AICLCVJan 26, 2021

On the Evaluation of Vision-and-Language Navigation Instructions

arXiv:2101.10504v1823 citations
Originality Incremental advance
AI Analysis

This addresses the need for better evaluation methods in vision-and-language navigation, though it is incremental as it focuses on improving existing evaluation frameworks.

The paper tackled the problem of evaluating vision-and-language navigation instructions by showing that existing generators perform poorly compared to humans and that automatic metrics like BLEU are ineffective, proposing a new compatibility model that correlates better with human outcomes.
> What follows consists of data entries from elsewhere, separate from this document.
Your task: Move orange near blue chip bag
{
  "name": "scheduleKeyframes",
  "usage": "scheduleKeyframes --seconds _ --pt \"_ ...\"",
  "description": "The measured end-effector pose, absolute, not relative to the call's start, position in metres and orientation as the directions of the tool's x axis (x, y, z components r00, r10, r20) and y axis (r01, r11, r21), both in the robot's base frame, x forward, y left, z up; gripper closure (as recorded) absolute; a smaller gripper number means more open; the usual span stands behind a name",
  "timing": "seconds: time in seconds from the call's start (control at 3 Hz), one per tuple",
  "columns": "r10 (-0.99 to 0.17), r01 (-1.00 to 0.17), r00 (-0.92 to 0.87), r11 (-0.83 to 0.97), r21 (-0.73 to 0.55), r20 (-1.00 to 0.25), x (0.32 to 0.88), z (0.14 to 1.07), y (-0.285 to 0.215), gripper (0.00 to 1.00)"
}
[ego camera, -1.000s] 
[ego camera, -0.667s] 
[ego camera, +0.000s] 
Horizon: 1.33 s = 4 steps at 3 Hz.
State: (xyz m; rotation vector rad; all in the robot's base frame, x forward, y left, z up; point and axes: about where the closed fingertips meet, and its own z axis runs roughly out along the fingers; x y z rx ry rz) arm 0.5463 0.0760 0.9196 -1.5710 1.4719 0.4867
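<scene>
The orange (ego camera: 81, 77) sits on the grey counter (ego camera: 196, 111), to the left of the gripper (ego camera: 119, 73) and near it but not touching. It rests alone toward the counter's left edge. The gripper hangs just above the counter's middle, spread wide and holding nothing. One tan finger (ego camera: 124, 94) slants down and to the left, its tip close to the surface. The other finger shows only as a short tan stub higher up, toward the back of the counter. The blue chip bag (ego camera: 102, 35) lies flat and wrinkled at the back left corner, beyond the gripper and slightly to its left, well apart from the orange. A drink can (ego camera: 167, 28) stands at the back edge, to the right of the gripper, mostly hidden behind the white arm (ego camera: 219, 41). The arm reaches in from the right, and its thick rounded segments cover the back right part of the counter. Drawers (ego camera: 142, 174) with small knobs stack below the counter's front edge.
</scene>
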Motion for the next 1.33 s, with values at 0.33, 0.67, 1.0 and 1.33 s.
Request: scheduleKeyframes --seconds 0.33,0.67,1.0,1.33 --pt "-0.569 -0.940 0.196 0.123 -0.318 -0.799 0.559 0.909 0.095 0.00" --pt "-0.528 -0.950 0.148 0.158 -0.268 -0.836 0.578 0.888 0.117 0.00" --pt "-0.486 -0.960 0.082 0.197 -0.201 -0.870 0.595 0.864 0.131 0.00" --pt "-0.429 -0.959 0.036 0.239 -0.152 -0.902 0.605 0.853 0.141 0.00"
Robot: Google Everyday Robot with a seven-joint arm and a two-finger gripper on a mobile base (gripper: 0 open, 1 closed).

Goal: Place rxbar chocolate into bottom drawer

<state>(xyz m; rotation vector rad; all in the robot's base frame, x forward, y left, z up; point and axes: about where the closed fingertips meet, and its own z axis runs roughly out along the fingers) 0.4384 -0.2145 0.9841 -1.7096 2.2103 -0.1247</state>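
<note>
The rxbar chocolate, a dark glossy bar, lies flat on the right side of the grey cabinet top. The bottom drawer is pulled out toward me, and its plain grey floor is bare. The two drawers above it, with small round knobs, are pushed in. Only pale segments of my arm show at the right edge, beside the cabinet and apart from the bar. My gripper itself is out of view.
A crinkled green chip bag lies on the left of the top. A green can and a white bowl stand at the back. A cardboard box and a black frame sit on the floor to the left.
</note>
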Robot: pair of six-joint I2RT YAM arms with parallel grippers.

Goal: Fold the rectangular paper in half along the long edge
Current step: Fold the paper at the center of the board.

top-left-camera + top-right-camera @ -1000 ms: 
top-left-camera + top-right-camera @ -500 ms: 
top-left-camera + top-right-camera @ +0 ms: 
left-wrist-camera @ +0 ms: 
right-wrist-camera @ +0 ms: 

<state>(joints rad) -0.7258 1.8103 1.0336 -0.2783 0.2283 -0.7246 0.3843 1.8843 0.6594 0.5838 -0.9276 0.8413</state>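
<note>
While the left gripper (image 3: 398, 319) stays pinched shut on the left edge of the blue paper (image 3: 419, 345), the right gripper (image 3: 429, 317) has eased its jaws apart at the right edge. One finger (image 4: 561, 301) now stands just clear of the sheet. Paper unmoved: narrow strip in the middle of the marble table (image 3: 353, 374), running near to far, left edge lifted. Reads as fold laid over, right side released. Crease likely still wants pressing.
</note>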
Vision-and-Language Navigation wayfinding agents can be enhanced by exploiting automatically generated navigation instructions. However, existing instruction generators have not been comprehensively evaluated, and the automatic evaluation metrics used to develop them have not been validated. Using human wayfinders, we show that these generators perform on par with or only slightly better than a template-based generator and far worse than human instructors. Furthermore, we discover that BLEU, ROUGE, METEOR and CIDEr are ineffective for evaluating grounded navigation instructions. To improve instruction evaluation, we propose an instruction-trajectory compatibility model that operates without reference instructions. Our model shows the highest correlation with human wayfinding outcomes when scoring individual instructions. For ranking instruction generation systems, if reference instructions are available we recommend using SPICE.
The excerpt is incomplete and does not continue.